## WORK INSTRUCTIONS
Go through the material below, find each line with the word "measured", and copy those lines.

+---+

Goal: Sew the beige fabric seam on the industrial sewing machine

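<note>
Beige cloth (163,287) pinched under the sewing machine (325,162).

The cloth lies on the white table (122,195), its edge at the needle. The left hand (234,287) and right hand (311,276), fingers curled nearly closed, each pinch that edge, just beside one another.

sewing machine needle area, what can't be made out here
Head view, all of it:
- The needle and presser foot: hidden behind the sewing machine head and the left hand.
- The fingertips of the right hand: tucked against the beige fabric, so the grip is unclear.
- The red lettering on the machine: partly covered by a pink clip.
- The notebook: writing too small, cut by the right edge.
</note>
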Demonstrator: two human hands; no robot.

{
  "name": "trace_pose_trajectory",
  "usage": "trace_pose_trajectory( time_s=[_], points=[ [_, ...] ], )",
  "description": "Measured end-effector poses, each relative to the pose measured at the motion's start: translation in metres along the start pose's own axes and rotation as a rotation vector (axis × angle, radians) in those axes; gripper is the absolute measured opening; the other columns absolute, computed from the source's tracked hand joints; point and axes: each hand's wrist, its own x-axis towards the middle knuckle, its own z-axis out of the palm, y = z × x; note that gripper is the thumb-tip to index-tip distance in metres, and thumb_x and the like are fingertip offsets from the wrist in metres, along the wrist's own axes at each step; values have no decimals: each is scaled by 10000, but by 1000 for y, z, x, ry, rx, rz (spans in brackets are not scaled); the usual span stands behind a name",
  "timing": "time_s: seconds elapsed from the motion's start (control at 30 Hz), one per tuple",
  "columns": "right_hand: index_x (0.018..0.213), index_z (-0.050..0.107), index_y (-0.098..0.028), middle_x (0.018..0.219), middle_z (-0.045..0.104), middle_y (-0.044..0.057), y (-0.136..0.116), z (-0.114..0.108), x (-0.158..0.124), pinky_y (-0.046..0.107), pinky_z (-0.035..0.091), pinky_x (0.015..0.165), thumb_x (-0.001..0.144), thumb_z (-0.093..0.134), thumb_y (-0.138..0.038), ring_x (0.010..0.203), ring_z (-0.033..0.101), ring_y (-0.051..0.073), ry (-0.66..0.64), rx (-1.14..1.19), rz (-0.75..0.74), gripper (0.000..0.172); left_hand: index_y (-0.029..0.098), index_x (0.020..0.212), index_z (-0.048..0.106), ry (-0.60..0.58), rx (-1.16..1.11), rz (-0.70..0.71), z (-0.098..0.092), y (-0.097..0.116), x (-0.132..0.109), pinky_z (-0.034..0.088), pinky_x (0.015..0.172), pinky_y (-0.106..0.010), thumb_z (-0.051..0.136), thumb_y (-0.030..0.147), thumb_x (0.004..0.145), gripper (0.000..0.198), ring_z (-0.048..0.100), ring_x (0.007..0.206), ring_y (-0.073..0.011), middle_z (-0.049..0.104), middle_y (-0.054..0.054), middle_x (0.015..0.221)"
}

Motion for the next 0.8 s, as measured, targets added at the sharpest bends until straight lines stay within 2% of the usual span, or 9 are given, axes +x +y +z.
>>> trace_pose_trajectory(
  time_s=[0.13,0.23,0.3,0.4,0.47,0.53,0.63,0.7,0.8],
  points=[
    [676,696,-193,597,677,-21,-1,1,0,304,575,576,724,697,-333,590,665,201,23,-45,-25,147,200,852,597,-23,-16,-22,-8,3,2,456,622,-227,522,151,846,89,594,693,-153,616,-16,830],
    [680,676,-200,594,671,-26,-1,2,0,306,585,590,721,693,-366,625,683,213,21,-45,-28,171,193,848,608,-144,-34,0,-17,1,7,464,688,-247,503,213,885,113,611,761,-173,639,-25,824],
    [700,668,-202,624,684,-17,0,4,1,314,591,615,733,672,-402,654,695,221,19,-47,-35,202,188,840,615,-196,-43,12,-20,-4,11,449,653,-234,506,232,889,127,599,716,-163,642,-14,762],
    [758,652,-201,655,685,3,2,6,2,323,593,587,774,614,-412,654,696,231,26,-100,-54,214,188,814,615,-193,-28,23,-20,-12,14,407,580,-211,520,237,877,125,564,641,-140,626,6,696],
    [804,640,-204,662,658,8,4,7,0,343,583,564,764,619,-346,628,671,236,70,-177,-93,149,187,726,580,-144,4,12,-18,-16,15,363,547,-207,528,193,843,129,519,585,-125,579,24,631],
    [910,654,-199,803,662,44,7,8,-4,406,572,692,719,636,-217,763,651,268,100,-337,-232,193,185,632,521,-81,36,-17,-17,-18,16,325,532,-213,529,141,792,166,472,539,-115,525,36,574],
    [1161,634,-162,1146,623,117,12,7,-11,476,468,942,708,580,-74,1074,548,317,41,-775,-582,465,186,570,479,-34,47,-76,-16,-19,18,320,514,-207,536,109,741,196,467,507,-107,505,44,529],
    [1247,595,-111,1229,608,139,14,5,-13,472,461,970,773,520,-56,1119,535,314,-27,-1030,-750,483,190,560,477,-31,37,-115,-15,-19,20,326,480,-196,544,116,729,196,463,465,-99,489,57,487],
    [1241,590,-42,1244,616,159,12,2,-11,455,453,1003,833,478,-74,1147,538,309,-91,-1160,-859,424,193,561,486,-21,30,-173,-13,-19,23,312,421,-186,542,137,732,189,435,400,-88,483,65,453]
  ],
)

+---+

## WRITTEN SOLUTION
  "description": "Measured end-effector poses, each relative to the pose measured at the motion's start: translation in metres along the start pose's own axes and rotation as a rotation vector (axis × angle, radians) in those axes; gripper is the absolute measured opening; the other columns absolute, computed from the source's tracked hand joints; point and axes: each hand's wrist, its own x-axis towards the middle knuckle, its own z-axis out of the palm, y = z × x; note that gripper is the thumb-tip to index-tip distance in metres, and thumb_x and the like are fingertip offsets from the wrist in metres, along the wrist's own axes at each step; values have no decimals: each is scaled by 10000, but by 1000 for y, z, x, ry, rx, rz (spans in brackets are not scaled); the usual span stands behind a name",
Motion for the next 0.8 s, as measured, targets added at the sharpest bends until straight lines stay within 2% of the usual span, or 9 are given, axes +x +y +z.

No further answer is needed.